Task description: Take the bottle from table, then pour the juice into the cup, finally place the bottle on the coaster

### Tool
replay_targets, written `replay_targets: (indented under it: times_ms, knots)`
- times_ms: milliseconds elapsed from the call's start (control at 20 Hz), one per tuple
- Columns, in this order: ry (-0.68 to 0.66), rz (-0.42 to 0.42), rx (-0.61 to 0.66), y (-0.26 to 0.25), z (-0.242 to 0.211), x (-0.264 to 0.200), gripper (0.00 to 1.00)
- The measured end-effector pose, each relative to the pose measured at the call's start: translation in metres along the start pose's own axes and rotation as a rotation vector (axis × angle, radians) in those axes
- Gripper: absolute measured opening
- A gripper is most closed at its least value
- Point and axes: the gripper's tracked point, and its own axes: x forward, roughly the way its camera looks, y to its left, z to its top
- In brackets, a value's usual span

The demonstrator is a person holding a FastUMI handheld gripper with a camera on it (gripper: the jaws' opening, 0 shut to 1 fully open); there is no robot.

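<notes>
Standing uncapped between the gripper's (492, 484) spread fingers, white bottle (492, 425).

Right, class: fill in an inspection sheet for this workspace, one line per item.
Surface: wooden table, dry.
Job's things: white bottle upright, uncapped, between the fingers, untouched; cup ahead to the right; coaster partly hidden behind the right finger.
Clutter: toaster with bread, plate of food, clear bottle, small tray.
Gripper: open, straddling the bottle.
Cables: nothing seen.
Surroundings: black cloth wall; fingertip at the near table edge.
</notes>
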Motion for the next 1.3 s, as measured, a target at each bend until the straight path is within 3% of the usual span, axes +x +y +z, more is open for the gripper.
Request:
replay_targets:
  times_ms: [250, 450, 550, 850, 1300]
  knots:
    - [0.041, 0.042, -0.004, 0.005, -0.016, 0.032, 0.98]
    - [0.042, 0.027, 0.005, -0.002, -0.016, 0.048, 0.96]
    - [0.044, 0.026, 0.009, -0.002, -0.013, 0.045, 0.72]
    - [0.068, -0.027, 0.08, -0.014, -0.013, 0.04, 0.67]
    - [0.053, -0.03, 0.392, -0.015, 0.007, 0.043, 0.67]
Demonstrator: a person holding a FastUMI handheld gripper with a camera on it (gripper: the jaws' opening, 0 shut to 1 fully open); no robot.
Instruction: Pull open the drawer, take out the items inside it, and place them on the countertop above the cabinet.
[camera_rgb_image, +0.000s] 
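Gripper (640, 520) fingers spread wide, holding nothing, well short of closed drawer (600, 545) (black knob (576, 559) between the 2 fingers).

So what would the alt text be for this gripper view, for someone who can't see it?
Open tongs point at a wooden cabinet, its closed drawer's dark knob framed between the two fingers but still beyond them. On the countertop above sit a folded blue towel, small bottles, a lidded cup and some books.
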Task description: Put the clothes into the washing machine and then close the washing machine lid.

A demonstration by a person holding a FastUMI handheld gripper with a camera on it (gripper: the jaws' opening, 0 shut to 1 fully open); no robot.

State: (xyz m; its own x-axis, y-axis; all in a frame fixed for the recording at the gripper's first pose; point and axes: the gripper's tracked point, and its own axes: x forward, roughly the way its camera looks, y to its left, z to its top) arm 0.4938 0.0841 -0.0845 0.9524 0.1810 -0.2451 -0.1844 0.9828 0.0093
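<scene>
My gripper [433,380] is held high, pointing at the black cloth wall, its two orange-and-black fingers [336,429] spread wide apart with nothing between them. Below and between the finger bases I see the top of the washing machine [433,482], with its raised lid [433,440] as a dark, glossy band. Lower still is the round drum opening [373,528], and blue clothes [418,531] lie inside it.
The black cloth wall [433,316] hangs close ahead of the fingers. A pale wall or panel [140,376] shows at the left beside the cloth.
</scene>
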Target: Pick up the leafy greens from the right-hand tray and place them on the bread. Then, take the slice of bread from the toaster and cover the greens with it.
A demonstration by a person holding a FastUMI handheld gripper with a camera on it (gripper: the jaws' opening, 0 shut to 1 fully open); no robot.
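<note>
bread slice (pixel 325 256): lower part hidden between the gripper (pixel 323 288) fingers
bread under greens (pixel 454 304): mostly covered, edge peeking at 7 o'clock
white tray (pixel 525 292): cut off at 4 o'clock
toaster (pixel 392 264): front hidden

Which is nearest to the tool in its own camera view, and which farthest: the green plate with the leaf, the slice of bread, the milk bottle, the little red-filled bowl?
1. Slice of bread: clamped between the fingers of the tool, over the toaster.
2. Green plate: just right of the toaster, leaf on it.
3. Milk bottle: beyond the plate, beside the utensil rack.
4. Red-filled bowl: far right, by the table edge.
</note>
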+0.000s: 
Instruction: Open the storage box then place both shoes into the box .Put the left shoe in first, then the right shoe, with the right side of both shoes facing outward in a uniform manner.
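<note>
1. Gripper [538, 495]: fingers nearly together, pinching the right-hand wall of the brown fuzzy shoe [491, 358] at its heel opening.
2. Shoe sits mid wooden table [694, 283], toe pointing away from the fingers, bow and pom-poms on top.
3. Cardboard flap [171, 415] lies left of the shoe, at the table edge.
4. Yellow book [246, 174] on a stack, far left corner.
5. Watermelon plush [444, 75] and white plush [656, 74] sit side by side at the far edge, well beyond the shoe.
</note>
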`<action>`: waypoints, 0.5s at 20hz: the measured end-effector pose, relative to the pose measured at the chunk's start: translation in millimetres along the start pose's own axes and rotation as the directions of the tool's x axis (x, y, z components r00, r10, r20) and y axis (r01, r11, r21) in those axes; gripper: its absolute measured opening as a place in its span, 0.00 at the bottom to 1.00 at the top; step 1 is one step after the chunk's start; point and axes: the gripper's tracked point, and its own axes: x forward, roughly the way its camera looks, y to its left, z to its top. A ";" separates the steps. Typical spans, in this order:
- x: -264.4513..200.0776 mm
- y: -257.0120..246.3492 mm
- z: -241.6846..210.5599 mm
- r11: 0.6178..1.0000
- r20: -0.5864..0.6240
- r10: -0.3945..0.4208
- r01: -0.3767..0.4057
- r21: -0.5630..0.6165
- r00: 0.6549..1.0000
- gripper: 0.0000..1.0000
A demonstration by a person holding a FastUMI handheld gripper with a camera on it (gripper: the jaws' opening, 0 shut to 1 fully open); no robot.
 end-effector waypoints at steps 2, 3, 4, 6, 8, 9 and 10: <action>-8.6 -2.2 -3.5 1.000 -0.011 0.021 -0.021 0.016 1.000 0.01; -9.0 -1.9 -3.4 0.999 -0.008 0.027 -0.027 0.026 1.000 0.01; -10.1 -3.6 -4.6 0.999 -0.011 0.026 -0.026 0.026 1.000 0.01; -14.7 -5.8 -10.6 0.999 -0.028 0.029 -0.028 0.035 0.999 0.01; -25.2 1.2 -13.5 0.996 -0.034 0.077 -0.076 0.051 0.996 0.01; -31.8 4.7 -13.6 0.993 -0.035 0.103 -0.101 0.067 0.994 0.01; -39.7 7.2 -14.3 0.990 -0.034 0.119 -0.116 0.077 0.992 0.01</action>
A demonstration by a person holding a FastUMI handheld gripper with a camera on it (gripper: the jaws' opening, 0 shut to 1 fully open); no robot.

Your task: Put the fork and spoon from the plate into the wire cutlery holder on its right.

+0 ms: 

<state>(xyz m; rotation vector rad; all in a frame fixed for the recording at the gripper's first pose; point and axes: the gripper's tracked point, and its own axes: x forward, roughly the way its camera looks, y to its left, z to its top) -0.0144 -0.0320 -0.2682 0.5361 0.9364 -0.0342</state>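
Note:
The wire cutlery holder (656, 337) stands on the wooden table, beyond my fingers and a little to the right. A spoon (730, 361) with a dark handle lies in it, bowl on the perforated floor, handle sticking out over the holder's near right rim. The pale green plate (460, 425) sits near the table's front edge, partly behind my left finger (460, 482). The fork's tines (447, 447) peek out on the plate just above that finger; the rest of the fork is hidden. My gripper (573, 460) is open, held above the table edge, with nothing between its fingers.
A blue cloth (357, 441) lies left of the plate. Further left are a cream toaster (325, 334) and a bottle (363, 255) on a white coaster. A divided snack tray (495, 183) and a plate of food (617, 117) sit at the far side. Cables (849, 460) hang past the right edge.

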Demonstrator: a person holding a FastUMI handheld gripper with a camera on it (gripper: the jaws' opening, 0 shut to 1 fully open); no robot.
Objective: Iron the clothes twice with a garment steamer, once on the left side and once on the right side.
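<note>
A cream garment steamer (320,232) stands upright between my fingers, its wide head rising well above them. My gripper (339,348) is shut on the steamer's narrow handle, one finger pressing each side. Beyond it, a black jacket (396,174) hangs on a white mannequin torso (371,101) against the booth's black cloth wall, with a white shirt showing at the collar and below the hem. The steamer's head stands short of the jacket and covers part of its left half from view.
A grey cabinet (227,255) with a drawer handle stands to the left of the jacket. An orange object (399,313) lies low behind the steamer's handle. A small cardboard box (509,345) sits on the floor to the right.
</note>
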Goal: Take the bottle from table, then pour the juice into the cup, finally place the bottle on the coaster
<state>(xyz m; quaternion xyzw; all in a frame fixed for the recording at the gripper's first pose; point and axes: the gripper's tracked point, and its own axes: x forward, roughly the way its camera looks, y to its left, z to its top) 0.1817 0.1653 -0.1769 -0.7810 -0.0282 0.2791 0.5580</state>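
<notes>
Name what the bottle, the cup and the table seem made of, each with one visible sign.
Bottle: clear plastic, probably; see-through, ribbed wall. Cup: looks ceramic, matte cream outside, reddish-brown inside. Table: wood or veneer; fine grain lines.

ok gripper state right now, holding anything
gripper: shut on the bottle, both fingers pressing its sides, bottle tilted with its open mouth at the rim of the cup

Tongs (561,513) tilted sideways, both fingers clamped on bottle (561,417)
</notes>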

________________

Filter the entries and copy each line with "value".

- A gripper is most closed at its least value
- In brackets, a value's usual span

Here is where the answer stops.